A Linguistic Archive on the Web

Michel Jacobson and Boyd Michailovsky
LACITO/CNRS
7 rue Guy Môquet
94800 Villejuif, France.

jacobson@idf.ext.jussieu.fr
boydm@vjf.cnrs.fr
 

Abstract

The LACITO Archive contains sound recordings of connected speech in little-known languages with associated annotation (transcriptions, glosses, translations), including time-alignment data linking the annotation segment by segment to the recordings. When a document is browsed or queried, simultaneous access is provided to the recorded sound.

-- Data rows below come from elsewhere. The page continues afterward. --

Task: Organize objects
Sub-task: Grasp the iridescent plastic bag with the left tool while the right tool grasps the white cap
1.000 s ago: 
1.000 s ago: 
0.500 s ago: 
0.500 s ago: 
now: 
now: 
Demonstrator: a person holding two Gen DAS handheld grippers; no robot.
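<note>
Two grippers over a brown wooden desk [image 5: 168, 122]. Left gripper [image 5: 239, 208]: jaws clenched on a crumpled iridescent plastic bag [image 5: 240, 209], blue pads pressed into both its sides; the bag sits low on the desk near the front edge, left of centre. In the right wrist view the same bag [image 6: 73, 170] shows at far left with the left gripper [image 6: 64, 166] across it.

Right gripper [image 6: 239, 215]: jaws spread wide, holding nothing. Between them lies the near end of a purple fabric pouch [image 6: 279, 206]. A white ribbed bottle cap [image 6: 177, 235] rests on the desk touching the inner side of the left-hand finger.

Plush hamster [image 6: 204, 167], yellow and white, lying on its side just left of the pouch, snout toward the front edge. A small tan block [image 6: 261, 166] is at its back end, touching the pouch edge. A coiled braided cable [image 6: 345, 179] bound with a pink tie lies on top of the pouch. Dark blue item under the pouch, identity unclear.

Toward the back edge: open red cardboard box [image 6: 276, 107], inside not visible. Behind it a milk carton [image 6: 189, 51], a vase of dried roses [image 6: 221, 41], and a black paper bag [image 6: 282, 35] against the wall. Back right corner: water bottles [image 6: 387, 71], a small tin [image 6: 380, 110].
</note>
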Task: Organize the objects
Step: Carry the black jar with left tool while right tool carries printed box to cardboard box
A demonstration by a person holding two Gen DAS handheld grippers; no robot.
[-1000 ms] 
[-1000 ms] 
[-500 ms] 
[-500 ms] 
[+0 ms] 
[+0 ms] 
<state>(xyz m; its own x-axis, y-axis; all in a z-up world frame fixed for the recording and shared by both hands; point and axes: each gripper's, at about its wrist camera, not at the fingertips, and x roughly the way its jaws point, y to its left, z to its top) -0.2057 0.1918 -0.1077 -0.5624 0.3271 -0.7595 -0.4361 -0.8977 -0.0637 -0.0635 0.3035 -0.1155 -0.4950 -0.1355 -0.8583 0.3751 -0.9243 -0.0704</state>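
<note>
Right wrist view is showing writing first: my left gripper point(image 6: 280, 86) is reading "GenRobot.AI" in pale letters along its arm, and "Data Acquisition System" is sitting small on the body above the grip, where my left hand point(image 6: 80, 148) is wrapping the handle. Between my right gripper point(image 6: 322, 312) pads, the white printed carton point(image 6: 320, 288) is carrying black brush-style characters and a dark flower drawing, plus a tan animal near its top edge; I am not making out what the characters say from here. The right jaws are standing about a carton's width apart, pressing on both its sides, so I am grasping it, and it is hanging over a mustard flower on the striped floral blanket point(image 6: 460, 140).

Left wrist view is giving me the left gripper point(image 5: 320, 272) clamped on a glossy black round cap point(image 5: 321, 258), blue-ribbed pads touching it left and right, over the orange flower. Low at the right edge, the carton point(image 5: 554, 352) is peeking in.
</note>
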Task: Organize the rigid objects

The fundamental technical options adopted in designing the archive are the use of standard XML and XML tools, Unicode, and standard browsers. All archived text materials are coded in XML, conformant to a DTD. Views on the documents when they are browsed or queried are defined by XSLT stylesheets, which select and format material from the text database and return it to clients running standard web browsers.

All software developed for the archive is open-source. We present three aspects of the archive here: (1) the document data structure, defined by a DTD, (2) the use of XSLT as a query language, and (3) the client-server architecture, including the software which permits the client browser to access the sound resource.

1. Introduction

The LACITO Archive contains sound recordings and associated annotation (transcription, translations, etc.) of connected linguistic texts (e.g. oral literature, personal narratives, conversations) in little-known, often endangered languages. The purpose of the archive is to conserve these documents in a format adapted to modern research methods, and to make both the documents and the tools developed for their exploitation widely available to the academic and other interested communities.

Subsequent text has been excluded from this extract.